▶ [Work request]:
Report the count of lines with "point" in the data below, and no other words.

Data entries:

━━━━━━━━━━━━━━━━━━━━

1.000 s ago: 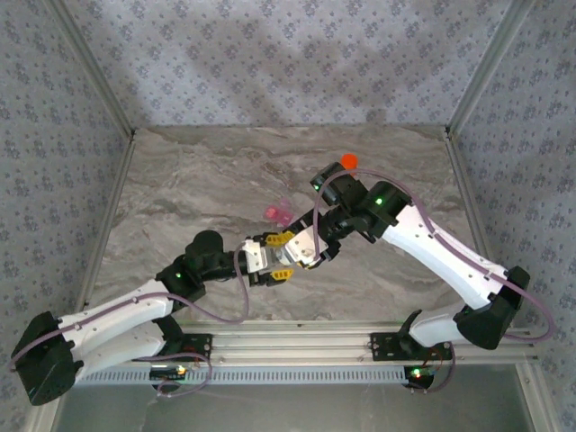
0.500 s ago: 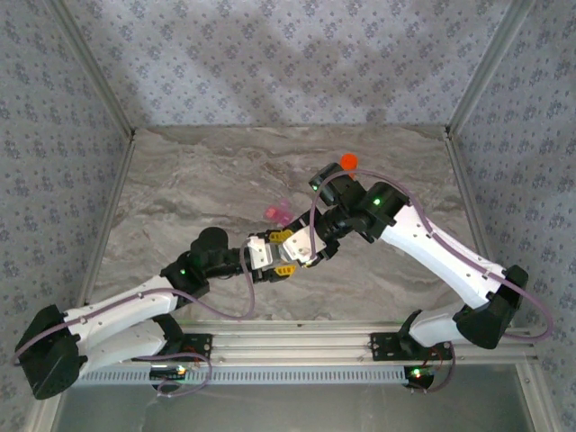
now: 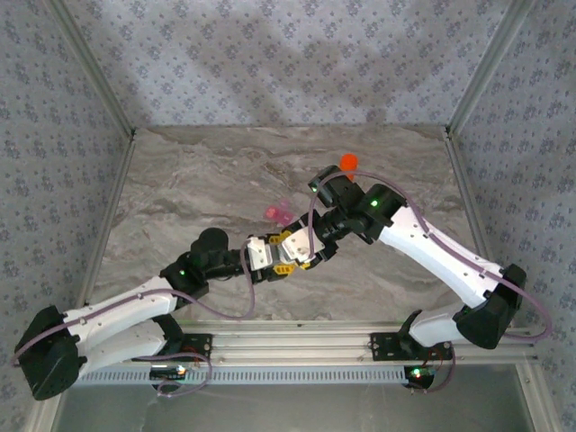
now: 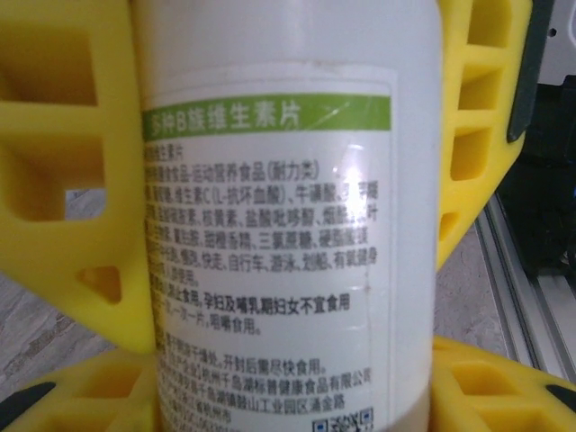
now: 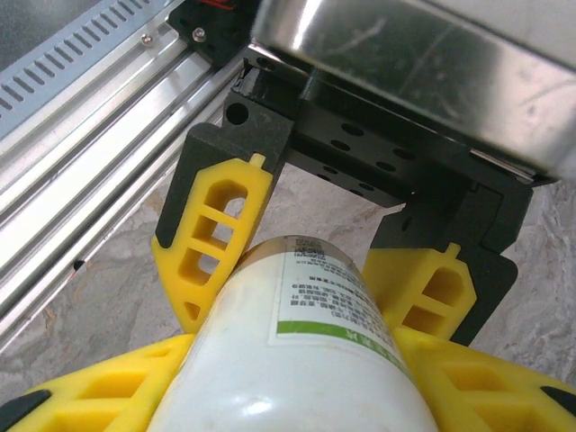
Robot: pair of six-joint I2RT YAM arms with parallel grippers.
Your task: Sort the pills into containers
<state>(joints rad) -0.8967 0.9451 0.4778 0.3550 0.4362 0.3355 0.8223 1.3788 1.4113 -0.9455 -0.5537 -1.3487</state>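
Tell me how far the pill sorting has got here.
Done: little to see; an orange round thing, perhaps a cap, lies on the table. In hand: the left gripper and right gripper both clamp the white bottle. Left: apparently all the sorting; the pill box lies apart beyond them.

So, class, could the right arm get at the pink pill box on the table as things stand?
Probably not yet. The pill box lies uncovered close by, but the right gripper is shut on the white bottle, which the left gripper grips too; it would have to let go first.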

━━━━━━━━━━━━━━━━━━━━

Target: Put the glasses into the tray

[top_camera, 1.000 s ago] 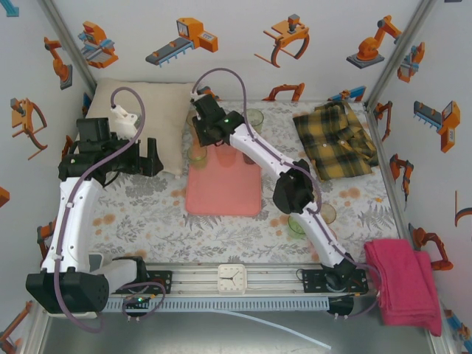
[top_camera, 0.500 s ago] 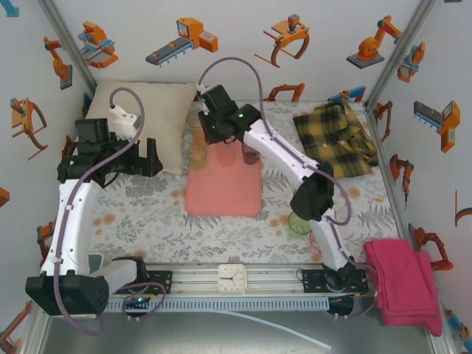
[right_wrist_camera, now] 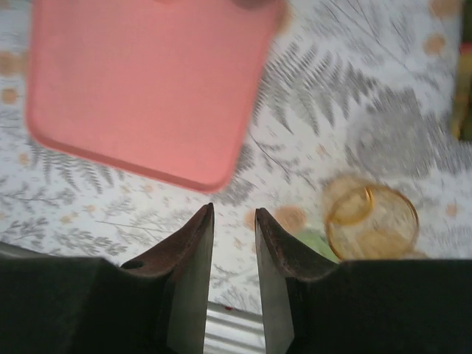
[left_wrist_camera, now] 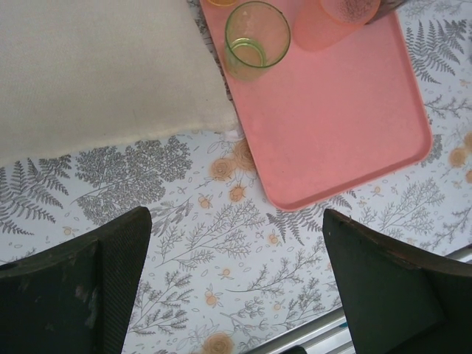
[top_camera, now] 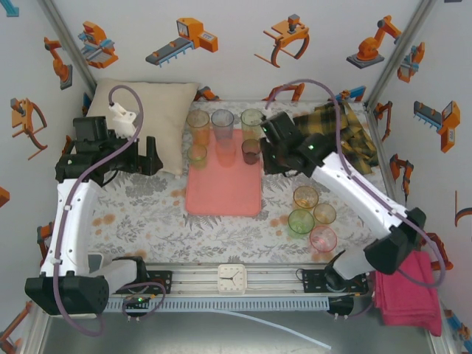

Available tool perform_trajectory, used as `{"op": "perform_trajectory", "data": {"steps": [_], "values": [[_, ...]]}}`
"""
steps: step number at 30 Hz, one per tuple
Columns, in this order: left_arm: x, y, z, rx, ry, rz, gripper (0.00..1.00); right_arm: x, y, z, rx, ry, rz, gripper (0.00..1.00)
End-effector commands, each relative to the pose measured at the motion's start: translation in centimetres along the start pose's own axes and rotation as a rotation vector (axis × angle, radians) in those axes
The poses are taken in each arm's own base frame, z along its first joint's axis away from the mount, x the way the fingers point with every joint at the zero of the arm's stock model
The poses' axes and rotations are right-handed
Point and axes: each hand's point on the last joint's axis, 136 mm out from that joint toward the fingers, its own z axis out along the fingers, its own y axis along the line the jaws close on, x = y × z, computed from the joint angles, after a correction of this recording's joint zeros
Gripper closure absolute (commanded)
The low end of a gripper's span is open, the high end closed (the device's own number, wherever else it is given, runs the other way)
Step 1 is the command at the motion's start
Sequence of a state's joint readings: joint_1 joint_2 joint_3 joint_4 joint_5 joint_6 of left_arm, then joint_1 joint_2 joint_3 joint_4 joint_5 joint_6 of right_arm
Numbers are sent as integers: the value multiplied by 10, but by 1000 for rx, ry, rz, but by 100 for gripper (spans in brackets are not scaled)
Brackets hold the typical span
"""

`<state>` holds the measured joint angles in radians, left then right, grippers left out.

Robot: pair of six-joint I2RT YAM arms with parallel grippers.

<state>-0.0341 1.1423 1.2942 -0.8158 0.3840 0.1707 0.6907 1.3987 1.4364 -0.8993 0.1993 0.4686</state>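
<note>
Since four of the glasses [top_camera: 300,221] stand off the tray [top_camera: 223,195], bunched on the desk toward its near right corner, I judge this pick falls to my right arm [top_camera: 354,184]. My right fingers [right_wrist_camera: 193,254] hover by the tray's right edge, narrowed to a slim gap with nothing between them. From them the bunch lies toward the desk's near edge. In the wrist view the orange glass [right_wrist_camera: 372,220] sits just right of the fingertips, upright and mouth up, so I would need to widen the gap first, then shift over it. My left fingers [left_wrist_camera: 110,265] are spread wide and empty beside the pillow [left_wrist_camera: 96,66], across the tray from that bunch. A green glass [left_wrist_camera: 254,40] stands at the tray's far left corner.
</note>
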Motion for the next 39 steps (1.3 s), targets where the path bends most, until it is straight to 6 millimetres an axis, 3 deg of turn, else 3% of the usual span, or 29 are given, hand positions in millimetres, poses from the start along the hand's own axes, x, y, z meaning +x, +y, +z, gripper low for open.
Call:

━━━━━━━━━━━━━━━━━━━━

▶ [Exercise response]:
2